Work to be completed: Where does the word "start" show up in the data? Please find each such line and copy it.

Data provided:
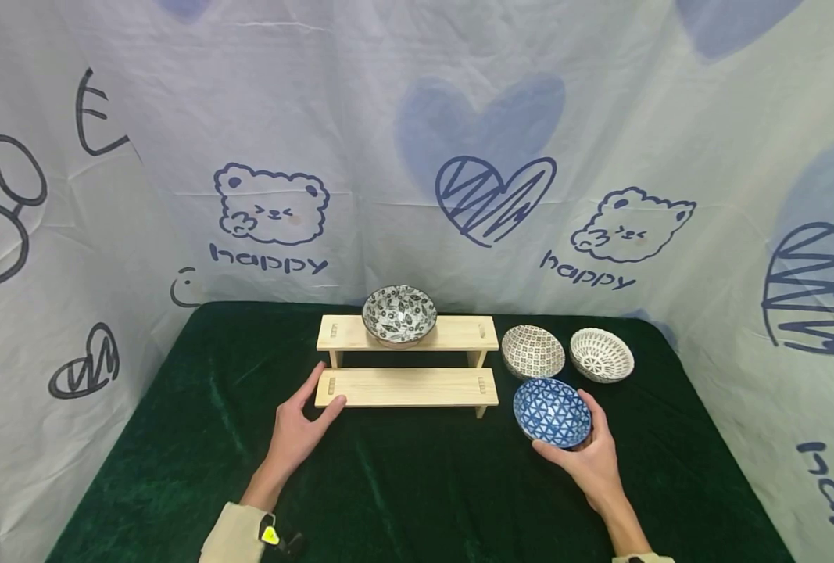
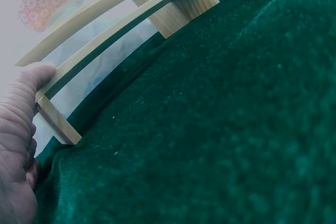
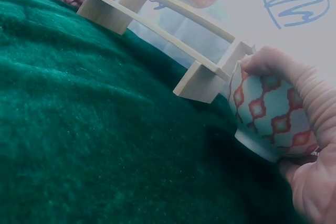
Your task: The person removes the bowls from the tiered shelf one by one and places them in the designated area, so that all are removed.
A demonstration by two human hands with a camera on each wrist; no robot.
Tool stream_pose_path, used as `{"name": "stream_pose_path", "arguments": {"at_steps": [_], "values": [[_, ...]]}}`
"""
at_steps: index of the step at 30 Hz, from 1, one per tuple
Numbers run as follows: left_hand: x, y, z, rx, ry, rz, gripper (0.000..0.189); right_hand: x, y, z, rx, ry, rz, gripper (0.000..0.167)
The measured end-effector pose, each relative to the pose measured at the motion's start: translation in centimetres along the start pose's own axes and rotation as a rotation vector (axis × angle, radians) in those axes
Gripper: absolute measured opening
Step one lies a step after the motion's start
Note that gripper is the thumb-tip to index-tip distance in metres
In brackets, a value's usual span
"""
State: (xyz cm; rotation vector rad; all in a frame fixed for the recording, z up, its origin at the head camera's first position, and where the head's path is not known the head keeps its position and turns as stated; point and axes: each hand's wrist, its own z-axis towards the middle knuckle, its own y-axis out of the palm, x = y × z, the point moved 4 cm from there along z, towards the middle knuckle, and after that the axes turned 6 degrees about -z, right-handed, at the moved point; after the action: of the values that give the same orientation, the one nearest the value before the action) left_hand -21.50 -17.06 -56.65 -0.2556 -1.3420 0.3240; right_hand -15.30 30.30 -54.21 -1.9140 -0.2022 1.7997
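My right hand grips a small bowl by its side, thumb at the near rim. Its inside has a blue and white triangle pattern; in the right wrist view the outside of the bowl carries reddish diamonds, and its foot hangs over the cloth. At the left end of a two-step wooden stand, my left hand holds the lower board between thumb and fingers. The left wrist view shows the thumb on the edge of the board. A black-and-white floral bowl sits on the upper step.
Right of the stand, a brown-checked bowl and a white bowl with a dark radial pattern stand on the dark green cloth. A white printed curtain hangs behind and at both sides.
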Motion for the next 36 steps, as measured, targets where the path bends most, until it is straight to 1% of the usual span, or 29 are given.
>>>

Solution for this exercise:
The measured end-effector pose, each relative to the pose measured at the motion's start: translation in centimetres along the start pose's own axes and rotation as a rotation vector (axis × angle, radians) in those axes
Step one lies a step after the motion's start

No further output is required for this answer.